* [REQUIRED WORK]:
Exactly the lines starting at the line containing "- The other" and ending at the line containing "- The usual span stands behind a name" are to be written out from the listing below, both included.
--- DATASET CONTENT Enclosed Below ---
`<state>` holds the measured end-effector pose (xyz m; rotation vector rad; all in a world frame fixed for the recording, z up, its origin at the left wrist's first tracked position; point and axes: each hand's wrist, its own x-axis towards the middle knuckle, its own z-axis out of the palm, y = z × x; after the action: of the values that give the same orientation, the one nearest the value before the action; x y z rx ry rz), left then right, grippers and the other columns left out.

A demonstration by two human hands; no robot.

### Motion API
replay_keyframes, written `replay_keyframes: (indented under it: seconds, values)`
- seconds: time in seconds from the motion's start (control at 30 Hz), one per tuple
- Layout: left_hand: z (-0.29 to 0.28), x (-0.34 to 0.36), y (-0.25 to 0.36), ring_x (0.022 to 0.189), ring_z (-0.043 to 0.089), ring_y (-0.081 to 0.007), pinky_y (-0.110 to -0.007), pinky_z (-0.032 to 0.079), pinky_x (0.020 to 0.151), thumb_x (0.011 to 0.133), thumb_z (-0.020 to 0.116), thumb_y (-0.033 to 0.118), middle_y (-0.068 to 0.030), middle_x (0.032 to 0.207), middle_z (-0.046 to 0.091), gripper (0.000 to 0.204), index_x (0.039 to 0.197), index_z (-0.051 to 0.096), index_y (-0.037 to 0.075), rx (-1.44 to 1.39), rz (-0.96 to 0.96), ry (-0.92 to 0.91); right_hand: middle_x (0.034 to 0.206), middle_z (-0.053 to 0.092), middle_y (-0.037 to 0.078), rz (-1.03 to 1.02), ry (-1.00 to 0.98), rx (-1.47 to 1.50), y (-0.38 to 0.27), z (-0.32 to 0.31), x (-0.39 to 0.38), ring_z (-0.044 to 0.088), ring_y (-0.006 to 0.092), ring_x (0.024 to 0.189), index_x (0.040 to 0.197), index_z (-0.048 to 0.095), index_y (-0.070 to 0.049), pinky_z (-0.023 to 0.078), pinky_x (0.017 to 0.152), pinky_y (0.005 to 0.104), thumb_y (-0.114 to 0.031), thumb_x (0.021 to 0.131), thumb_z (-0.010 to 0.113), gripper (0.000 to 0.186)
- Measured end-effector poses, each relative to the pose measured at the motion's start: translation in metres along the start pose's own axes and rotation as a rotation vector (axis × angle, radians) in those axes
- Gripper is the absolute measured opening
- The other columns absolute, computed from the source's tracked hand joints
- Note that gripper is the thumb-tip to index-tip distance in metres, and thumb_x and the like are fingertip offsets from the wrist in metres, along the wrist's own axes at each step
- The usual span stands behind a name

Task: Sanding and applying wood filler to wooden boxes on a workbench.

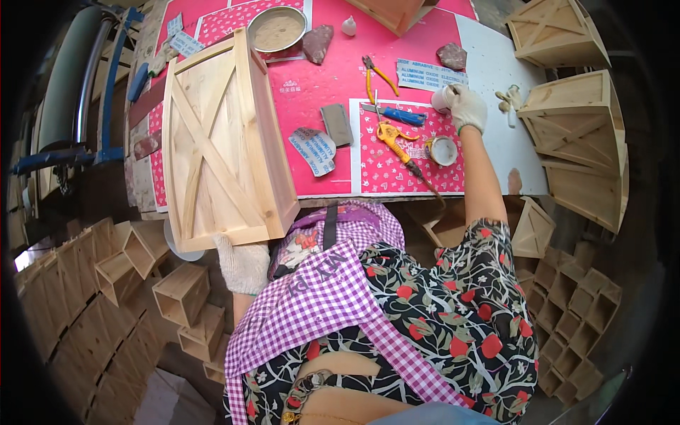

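A pale wooden crate [212,152] with an X-shaped brace lies tilted on the left of the table, its near end over the edge. My left hand [242,268], in a whitish knit glove, grips the crate's near bottom corner; some of its fingers are hidden beneath. On the right, my gloved right hand [468,110] is closed around a small white cup [443,100], whose contents I cannot see. Just below that hand stands a small round tub [444,151] with something white in it. Beside the tub lie a yellow air blow gun [394,140] and a blue-handled knife [404,115].
Yellow-handled pliers [370,79], a sanding block [336,125], cut abrasive paper [314,151] and a bowl of beige paste [278,30] lie on the pink-covered table [322,85]. Wooden crates stand at right [577,113] and in stacks on the floor [182,292]. Machine rollers [60,78] stand far left.
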<state>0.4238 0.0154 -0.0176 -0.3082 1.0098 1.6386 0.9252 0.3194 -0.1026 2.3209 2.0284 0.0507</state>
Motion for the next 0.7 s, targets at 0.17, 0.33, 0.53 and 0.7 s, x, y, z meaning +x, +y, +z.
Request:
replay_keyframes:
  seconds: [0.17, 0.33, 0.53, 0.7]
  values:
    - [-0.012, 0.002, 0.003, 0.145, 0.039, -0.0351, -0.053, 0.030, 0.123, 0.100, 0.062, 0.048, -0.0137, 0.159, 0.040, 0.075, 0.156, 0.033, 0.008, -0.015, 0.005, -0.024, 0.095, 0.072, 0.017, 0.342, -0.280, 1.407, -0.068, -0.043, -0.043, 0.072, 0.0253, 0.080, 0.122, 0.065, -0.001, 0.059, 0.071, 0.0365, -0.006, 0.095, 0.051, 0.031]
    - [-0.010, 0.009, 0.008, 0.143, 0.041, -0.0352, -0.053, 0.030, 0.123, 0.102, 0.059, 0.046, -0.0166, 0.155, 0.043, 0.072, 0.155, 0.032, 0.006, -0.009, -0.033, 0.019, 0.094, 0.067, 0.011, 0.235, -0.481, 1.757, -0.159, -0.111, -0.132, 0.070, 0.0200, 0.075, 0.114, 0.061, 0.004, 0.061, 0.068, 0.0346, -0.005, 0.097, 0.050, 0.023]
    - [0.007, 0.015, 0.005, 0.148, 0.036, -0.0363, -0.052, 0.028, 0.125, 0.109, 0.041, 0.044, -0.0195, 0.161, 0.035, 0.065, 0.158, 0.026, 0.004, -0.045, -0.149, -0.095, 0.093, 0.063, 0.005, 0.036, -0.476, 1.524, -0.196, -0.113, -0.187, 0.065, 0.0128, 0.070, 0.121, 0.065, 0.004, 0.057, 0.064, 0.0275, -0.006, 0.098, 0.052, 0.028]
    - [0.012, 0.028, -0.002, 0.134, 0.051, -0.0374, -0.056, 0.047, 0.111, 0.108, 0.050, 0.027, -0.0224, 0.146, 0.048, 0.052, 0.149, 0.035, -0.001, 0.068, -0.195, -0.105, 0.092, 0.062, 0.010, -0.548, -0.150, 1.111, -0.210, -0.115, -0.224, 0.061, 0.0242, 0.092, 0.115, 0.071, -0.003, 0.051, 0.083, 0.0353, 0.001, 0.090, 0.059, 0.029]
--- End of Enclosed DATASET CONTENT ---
* [RESPONSE BELOW]:
- The other columns absolute, computed from the source's tracked hand joints
- Note that gripper is the thumb-tip to index-tip distance in metres, and thumb_x and the like are fingertip offsets from the wrist in metres, along the wrist's own axes at each step
- The usual span stands behind a name

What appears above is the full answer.